Le prix de l'or fluctue dans une fourchette étroite autour de la barre des 5 000 dollars l'once alors que le conflit au Moyen-Orient entre dans sa troisième semaine, dans un contexte où les investisseurs envisagent l'impact inflationniste de la hausse des prix du pétrole.
Le métal précieux a parfois chuté de 1% lors de la séance de négociation du lundi après deux semaines consécutives de baisse. Le prix du pétrole brut est resté élevé en raison de la guerre entre les États-Unis et Israël et l'Iran qui a exercé une pression sur l'or, car l'augmentation des coûts de l'énergie a soulevé des inquiétudes quant à l'inflation et a rendu les perspectives de réduction des taux d'intérêt par la Réserve fédérale américaine (Fed) encore plus lointaines.
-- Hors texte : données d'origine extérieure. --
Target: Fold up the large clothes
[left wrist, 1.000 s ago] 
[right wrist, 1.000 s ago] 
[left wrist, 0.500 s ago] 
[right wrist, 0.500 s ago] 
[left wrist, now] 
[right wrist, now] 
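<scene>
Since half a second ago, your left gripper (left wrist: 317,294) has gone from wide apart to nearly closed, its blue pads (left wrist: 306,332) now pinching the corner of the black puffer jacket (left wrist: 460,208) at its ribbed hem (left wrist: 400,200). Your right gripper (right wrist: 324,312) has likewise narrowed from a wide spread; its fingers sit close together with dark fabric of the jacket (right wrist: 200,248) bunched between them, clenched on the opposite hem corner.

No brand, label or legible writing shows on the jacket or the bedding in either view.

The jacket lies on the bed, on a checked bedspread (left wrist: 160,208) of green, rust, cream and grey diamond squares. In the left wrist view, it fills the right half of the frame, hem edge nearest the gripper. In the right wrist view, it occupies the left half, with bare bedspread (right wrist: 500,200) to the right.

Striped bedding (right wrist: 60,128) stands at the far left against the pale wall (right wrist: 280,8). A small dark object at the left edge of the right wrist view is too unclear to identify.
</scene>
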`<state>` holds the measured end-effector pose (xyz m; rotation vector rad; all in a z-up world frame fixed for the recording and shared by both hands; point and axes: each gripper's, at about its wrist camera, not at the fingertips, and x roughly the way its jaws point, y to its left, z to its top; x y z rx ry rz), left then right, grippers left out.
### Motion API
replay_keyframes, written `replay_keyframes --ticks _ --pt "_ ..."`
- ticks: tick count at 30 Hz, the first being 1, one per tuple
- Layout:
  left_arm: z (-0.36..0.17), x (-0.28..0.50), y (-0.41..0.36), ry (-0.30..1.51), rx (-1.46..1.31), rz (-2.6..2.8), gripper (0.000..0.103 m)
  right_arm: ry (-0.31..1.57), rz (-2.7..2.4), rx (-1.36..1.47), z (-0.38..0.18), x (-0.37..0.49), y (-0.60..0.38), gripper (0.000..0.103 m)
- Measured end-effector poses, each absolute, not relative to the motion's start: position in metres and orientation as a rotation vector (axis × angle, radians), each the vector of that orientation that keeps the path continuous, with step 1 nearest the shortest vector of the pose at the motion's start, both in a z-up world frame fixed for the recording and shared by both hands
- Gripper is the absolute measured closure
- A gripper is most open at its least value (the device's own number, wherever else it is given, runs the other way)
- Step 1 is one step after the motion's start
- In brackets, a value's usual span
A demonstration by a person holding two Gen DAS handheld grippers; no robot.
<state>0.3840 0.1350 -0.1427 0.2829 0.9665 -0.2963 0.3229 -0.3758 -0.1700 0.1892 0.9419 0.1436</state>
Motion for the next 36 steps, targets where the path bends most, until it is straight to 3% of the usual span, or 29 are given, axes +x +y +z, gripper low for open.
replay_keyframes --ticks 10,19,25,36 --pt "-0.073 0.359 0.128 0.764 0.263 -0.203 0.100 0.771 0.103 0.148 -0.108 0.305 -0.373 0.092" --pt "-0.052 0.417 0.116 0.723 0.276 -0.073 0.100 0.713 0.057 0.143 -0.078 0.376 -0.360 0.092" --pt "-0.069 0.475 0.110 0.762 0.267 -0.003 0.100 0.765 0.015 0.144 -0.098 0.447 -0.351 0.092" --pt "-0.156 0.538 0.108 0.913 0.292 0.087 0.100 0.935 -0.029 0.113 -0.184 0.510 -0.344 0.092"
Le pétrole Brent a fortement fluctué et s'est maintenu autour de 100 dollars le baril.
Le fait de ne pas pouvoir prédire combien de temps durera le conflit rend difficile pour les traders d'évaluer l'impact sur les marchés financiers et l'économie mondiale. Un assistant principal du président américain Donald Trump a déclaré que la guerre pourrait durer de quatre à six semaines, tandis que les signaux des deux côtés restent opposés.
Le week-end dernier, l'Iran a mené d'autres attaques dans tout le golfe Persique, perturbant les opérations de transport dans un important centre pétrolier des Émirats arabes unis. Téhéran a également rejeté la déclaration du président Donald Trump selon laquelle le pays recherchait des négociations de cessez-le-feu. Les opérations de transport sont restées presque paralysées dans le détroit d'Ormuz, une route stratégique traversée par laquelle environ un cinquième du volume mondial de pétrole et de gaz naturel liquéfié est généralement transporté.
Lorsque le conflit se prolonge, les perspectives de baisse des taux d'intérêt diminuent encore. Les traders ne font plus presque aucun pari sur la possibilité que la Fed baisse les taux d'intérêt lors de la réunion de cette semaine. Des coûts d'emprunt plus élevés sont souvent défavorables à l'or car le métal précieux n'apporte pas de rendement.
La guerre a également stimulé la hausse du dollar américain et affaibli l'attrait de l'or. Bien qu'il ait légèrement baissé lundi, le billet vert a continué d'augmenter d'environ 2% depuis que les États-Unis et Israël ont lancé des attaques contre l'Iran.
M. Daniel Ghali, stratège principal en matières premières chez Toronto Dominion Bank, estime que dans ce conflit, le dollar américain devient le principal actif refuge. Cela est défavorable à l'or, car pendant la majeure partie de l'année écoulée, le métal précieux a joué un rôle de principal refuge pour les investisseurs.
Bien que la hausse récente se soit arrêtée, l'or a encore augmenté de plus de 15% depuis le début de l'année. Les inquiétudes concernant le risque de stagnation de l'inflation, c'est-à-dire la combinaison d'une croissance lente et d'une inflation élevée, pourraient continuer à inciter les investisseurs à se tourner vers l'or comme canal de stockage de valeur à long terme.
Dans un rapport publié lundi, UBS Global Wealth Management a estimé que l'or joue généralement un rôle de défense contre les vastes conséquences économiques des conflits plutôt que contre les risques de guerre directs. Selon les experts de UBS, bien que l'augmentation des prix de l'énergie et la pression inflationniste puissent exercer une pression à court terme, l'or protège toujours principalement les investisseurs contre les risques monétaires tels que la dépréciation monétaire, l'augmentation du déficit budgétaire et le ralentissement économique, des facteurs qui apparaissent souvent après les chocs géopolitiques.
À la clôture de la séance de négociation à New York, le prix de l'or au comptant a baissé de 0,2% à 5 024,04 USD l'once. Le prix de l'argent a augmenté de 0,3% à 80,85 USD l'once. Le platine et le palladium ont également augmenté simultanément. L'indice Bloomberg Dollar Spot a baissé de 0,6% après avoir augmenté de plus de 1% la semaine précédente.